With Chevrolet being the major player in the GM stable, it only seemed fitting that these cars were given much publicity by the auto magazines of the day. The basic engine was the 194 cubic inch six shared with the Nova, with a larger 230 six shared with the senior cars optional, and a 283 V-8 with up to 220hp for 1964. An SS option was immediately available, as was a new Chevrolet Division sourced four speed floor shift. Initial descriptions of the Malibu did not include the 327 V-8 option which magically appeared before the end of 1964, boosting maximum power to 300 hp.
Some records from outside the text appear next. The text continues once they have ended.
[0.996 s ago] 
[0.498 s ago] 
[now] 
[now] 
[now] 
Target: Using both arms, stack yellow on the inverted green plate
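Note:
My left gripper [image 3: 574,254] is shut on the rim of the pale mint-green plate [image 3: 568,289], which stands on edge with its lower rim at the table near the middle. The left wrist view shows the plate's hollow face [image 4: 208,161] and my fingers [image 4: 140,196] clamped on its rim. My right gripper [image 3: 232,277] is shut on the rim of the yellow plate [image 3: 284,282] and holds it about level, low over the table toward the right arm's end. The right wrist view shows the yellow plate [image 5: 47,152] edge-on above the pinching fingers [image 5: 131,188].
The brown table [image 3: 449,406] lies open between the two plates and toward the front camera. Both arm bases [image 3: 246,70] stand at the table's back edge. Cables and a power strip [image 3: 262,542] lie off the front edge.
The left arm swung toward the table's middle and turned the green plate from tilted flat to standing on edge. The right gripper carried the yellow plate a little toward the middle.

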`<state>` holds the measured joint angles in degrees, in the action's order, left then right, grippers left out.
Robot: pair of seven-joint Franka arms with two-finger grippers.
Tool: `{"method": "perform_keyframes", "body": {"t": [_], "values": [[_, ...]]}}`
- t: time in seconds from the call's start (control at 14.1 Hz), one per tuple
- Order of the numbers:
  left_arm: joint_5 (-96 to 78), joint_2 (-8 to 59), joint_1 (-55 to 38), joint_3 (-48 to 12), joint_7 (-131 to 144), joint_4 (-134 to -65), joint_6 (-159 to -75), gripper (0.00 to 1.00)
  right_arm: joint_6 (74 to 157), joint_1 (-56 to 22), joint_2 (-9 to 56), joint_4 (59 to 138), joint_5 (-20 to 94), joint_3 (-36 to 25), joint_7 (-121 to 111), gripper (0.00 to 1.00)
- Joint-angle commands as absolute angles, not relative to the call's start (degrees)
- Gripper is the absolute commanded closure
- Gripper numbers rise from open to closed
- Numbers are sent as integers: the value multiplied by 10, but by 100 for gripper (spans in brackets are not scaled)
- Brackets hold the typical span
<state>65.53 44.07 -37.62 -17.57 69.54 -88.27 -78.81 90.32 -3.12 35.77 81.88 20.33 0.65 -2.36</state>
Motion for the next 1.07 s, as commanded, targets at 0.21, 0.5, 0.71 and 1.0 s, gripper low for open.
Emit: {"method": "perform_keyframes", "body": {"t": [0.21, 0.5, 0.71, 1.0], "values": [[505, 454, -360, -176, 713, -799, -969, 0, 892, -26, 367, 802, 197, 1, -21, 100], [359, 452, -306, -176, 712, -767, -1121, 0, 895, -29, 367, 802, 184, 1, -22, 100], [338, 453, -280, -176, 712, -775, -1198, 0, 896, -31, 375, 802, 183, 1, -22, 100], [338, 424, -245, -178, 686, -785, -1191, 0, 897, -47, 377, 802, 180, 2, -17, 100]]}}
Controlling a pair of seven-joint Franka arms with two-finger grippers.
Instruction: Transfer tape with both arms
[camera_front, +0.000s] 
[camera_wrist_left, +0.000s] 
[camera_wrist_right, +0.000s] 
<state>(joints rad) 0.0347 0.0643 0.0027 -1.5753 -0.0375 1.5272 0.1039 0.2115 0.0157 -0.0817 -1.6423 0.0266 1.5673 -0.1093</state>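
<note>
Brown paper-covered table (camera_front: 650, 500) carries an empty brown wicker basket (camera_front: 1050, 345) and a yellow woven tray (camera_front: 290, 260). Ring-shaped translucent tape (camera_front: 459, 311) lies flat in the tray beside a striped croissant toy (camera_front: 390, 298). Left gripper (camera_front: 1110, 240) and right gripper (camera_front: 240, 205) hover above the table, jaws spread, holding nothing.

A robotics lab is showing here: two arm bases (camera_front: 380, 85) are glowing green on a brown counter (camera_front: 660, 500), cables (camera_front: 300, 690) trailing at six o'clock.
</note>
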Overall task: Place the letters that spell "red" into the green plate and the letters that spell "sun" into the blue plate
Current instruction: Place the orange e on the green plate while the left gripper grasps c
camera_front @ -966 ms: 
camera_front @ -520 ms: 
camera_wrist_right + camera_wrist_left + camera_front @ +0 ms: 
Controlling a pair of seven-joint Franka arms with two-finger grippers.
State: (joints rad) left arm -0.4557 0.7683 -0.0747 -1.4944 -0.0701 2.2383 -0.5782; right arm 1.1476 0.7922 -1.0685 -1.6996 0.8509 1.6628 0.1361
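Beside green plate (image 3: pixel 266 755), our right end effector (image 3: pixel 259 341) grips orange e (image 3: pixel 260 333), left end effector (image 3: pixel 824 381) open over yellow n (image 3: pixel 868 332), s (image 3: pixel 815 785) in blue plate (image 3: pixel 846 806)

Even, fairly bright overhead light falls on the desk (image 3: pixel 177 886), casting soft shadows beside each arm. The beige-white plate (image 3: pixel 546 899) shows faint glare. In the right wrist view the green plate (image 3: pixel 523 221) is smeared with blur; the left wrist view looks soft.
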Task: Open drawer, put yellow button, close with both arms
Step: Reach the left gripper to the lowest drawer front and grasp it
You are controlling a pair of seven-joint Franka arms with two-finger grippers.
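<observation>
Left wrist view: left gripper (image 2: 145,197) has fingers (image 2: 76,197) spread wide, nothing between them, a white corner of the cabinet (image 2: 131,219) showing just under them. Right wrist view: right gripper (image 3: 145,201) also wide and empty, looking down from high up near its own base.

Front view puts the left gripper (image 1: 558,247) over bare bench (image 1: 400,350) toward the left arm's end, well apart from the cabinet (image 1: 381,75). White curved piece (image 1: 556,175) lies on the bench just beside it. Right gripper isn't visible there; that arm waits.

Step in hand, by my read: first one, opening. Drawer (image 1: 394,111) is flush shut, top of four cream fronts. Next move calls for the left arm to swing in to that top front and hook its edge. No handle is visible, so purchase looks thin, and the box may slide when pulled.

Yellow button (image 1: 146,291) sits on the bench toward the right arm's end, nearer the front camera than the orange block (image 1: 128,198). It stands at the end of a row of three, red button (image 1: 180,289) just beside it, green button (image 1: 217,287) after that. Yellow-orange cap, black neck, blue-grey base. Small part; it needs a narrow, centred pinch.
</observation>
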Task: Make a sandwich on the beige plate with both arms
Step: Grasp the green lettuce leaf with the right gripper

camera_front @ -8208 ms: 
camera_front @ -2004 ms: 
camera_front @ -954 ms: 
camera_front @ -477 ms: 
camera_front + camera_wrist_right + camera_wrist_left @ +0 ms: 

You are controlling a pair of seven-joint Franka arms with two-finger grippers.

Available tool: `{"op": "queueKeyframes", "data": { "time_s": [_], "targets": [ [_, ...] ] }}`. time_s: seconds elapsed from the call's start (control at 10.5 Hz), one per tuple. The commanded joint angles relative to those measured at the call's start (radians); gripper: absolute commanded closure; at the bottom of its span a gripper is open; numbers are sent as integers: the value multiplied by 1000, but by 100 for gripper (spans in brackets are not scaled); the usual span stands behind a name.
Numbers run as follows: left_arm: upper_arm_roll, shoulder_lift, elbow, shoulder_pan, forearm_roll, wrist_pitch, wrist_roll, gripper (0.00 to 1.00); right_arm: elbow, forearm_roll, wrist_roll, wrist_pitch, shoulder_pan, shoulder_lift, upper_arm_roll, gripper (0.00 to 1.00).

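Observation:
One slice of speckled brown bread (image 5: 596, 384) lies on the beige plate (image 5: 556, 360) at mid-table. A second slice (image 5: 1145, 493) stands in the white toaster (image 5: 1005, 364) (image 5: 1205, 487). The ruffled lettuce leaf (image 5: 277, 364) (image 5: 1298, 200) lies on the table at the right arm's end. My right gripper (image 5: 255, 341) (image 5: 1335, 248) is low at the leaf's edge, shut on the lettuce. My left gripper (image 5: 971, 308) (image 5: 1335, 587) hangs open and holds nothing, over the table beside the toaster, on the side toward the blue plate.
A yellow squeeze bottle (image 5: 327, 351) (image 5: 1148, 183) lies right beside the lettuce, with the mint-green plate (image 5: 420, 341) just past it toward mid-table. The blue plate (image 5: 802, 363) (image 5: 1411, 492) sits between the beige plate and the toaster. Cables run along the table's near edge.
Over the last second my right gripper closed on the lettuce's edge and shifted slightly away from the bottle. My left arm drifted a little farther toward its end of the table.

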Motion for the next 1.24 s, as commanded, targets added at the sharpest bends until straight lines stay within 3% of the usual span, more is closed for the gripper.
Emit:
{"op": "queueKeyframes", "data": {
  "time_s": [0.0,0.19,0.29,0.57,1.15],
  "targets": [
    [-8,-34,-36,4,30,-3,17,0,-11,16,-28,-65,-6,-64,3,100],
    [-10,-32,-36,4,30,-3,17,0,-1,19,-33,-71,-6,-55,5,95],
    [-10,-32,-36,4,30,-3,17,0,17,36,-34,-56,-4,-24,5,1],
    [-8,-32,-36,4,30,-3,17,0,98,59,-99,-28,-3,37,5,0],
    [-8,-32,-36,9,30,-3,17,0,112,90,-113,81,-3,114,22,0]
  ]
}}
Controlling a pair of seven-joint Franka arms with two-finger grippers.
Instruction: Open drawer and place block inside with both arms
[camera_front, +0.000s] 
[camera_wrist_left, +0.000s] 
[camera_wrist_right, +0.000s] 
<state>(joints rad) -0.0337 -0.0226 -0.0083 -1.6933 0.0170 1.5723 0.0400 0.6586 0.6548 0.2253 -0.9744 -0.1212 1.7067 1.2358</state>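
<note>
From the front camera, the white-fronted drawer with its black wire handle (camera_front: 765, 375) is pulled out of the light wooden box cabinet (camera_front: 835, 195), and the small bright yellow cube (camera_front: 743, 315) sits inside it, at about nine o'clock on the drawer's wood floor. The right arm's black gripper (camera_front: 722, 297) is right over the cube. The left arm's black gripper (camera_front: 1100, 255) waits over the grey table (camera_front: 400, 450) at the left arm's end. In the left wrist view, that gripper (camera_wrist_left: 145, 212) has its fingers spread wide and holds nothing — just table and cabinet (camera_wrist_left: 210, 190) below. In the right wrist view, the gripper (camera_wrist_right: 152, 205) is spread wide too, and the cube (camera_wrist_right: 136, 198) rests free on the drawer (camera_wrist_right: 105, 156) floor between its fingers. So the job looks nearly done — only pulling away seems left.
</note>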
Curved side glass and crisp styling combined with sparkling small block V-8 performance helped give these cars a nice send-off, and given the fact that compact sales had started to wane during 1963, these cars proved to be perfectly timed to capture the mood of America, which was once again moving towards somewhat larger, sportier and more powerful cars. These cars were masterfully done. By mid-year 1965, a 396 cubic inch 375-hp big-block was optional, a good 18 months after GM brethren Pontiac introduced their powerful GTO, and the race was on. 1966 saw a reskin, for a then fashionable Coke bottle look, with “flying buttress” rear roof styling on 2 door sports coupes.